Bozdoğan Kemeri, Pantokrator Manastır Kilisesi (Zeyrek Cami) ve Fatih Cami’nin gölgelerinin düştüğü Fatih’te, tarihî bir semtte hayata "Merhaba," demiş. Sonra Kız Kulesi'nin üzerinde çığlık çığlığa uçuşan martılarla sohbet ederek ve o martıları bulutlarla konuşturarak büyüdü Üsküdar’da.
Marmara Üniversitesi Hukuk Fakültesi'nden mezun oldu. Avukatlık ve son yıllarda arabuluculuk yapıyor. Yıllar geçtikçe ve insana dair olanı gördükçe “HİKÂYE”den bir hayatta yaşadığımızı anladı. Bu “hikâyeden hayatın”, kendince hikâyesini yazmayı seviyor.

-I-

Gün boyu güneşten kızıp gece meltem rüzgârlarının serinlettiği yamaçtaki küf yeşili ahşap evde her sabah, pencerelerden sızan güneşle beraber bir patırtı başlar. Aybüke de, babası gibi Avusturya Lisesi’nden mezun olup eve dönünce tavan arasında kendine bir yaşam kurmuş ve babaannesinin bakımını üstlenmişti. 

“Kapatın şu pencereleri yahu! Üşüyorum diyorum, anlamıyorsunuz!” 

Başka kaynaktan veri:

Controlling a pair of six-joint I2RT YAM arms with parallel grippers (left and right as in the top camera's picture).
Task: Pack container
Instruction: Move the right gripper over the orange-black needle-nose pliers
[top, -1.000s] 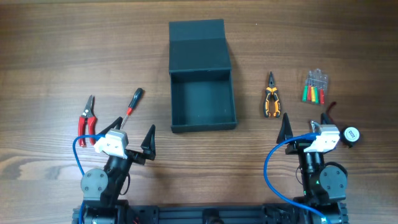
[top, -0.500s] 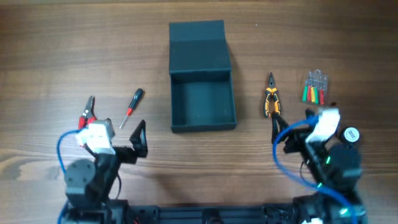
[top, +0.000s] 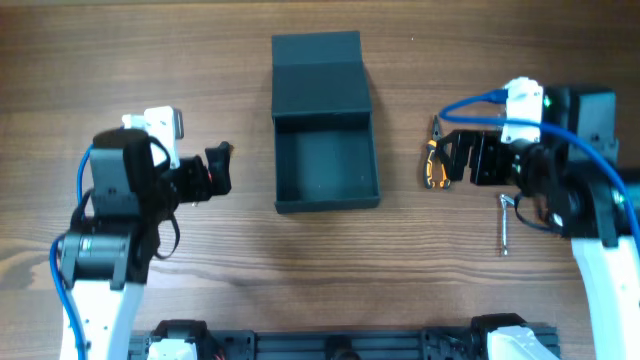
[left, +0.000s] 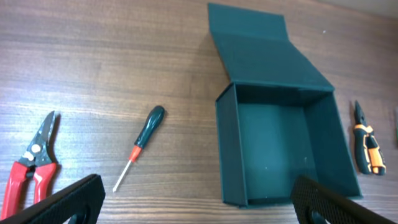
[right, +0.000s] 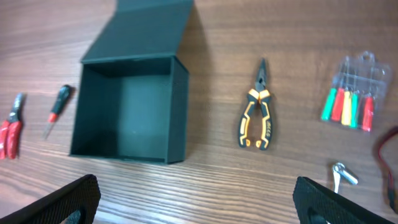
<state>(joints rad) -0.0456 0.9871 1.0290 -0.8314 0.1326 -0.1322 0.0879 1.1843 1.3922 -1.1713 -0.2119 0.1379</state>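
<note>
Teal-grey container (top: 325, 165) sits open at the centre of the desk (top: 100, 60), still empty (lid flap laid back). Both arms have just swung outward: left gripper (top: 220, 170) above the screwdriver (left: 140, 146), right gripper (top: 447, 160) above the pliers (right: 256, 118), both spread wide and holding nothing. First picks look close.

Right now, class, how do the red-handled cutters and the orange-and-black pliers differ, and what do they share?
Handles: the red-handled cutters are red; the orange-and-black pliers are orange with black.
Jaws: the cutters have a broader blade, the pliers a long, slim, pointed nose.
Place: the cutters lie left of the container, the pliers right of it.
Both lie flat on the wooden table, outside the open container.
</note>
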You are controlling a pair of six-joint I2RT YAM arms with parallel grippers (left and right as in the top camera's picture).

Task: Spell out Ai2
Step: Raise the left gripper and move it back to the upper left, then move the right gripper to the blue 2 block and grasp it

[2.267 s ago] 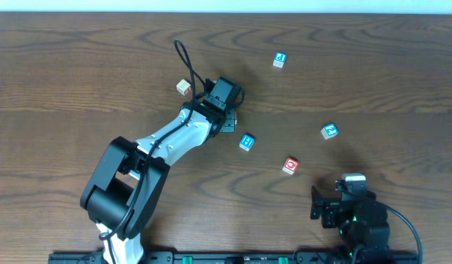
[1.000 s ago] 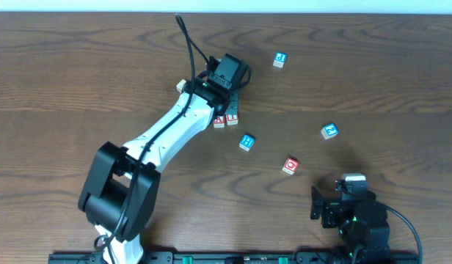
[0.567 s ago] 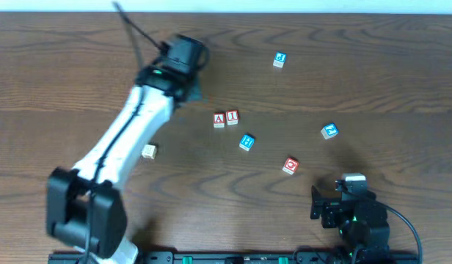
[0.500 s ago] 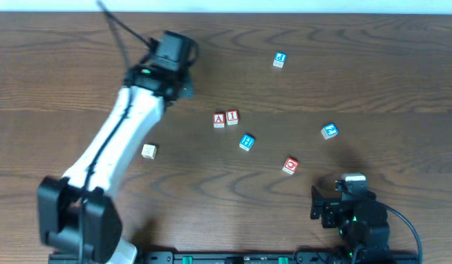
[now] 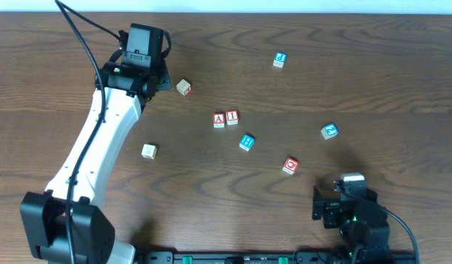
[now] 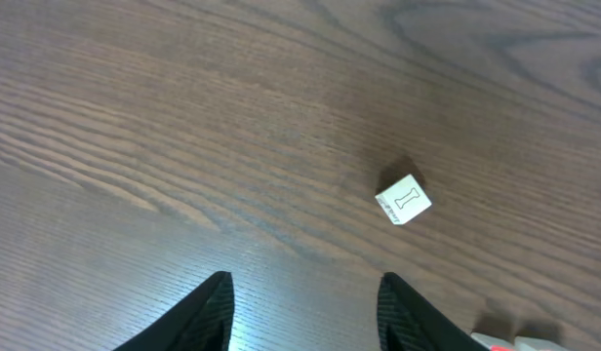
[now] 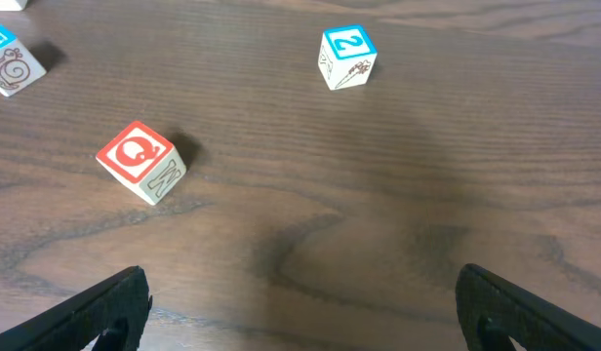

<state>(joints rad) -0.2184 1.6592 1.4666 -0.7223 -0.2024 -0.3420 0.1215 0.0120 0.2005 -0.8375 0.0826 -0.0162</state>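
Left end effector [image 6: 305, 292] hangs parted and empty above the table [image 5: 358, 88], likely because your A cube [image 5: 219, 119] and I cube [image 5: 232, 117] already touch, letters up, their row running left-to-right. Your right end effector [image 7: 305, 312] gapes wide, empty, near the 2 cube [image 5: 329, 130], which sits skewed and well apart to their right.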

 “Şimdi kapatıyorum, okey.” 

Aybüke panjurları kapatırken “Güneşte üşümek de ne, babaanne ya? Ne acayip kadınsın!” diye kendi kendine söylenir, ev ahalisine içten içe hak verse de Bambişine kimsenin laf etmesine izin vermezdi. Ahşap panjurlar inip ev loş bir karanlığa girene kadar “Üşüyorum işte!” diye söylenmesi bitmezdi Cevher Hanım’ın. 

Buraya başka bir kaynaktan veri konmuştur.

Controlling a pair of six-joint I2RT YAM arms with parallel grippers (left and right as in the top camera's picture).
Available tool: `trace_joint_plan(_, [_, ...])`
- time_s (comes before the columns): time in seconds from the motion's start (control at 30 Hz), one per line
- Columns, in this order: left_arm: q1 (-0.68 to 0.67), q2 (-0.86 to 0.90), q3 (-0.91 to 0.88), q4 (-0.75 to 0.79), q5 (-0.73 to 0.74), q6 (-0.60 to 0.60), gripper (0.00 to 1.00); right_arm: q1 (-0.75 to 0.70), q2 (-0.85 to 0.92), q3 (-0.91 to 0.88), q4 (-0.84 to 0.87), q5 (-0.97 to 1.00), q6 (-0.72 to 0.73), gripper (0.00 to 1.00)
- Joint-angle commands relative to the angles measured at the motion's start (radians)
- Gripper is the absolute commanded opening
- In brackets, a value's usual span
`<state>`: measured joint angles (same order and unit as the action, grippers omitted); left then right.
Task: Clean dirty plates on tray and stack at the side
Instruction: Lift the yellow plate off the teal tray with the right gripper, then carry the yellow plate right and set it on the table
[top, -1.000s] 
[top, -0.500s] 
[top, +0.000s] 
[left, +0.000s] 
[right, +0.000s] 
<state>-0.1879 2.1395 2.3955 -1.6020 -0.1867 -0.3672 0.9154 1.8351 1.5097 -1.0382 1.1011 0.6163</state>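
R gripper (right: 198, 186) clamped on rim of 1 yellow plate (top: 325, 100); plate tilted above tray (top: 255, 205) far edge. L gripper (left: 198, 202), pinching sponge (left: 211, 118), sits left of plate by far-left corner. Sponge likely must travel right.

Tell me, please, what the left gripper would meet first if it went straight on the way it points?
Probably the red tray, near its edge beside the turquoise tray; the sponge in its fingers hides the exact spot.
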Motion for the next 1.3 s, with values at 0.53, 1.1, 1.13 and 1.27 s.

Aybüke‘nin mezun olduğu sene, Cevher Hanım’ın yetmiş sekizinci yaşını kutlamışlardı. Cevher Hanım, gece boyunca Aybüke’yi yanından ayırmamıştı.

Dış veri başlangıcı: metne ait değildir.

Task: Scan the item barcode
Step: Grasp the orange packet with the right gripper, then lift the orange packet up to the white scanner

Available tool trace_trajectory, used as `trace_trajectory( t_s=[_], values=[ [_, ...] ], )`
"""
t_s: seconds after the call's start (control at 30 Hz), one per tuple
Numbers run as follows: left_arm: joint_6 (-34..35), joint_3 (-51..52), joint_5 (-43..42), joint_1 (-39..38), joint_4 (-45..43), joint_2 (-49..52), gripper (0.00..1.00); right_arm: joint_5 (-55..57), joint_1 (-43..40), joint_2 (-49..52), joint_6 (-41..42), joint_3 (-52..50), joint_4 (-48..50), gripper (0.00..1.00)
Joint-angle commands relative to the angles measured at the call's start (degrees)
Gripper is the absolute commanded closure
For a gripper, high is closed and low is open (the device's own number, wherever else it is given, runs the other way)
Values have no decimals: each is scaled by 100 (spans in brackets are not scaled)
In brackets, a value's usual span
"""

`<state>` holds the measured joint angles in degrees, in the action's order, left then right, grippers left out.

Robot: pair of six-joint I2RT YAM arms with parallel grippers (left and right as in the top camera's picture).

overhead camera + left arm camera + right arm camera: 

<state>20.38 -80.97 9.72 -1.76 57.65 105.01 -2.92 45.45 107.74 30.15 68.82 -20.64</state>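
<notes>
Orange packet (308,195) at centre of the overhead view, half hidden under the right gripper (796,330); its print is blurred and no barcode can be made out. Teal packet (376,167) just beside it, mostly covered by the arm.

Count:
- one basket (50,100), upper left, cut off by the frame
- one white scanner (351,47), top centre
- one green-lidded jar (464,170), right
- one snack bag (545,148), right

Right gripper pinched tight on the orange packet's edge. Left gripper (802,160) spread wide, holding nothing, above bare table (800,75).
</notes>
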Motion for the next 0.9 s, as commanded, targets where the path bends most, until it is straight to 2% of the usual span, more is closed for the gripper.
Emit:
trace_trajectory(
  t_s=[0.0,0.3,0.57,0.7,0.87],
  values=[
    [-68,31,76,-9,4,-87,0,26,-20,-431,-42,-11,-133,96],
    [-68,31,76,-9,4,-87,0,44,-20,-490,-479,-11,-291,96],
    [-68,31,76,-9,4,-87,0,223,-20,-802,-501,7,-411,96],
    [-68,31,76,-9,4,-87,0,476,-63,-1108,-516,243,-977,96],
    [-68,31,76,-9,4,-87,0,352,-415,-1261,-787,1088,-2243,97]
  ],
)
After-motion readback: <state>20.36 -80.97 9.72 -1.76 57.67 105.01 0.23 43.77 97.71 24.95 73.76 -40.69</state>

“Çok yaşarsan cehenneme odun taşıyan zebaniler sevinir; cehennem ateşi harlanır, sıcak olur; yanarsın. ‘Çok yaşayanın çok günahı olurmuş,’ derdi babacığım. Rıdvanım da, babacığım gibi erken gitti. ‘Rıdvan’ ne demek, bilir misin? Erkek melek,” dedi, içini çekti, oradan buradan anlattı durdu. Bir müddet sonra konuşmaktan yorulup kendi aralarında koyu bir sohbete dalmış aile bireylerini tek tek ve uzun uzun süzdü. Kimsenin umurunda değilim, diye düşündü. Öfkelendi. “Bari doğum günümde benimle ilgilenin yahu!” diye bağırdı. Kimse oralı olmadı. Bu kez “Saygısızlar!” diye bağırdı. 

Bütün gücüyle derisi sarkmış kollarını kaldırıp yanında oturan Aybüke’ye sarıldı, yüzünü gözünü öptü torununun.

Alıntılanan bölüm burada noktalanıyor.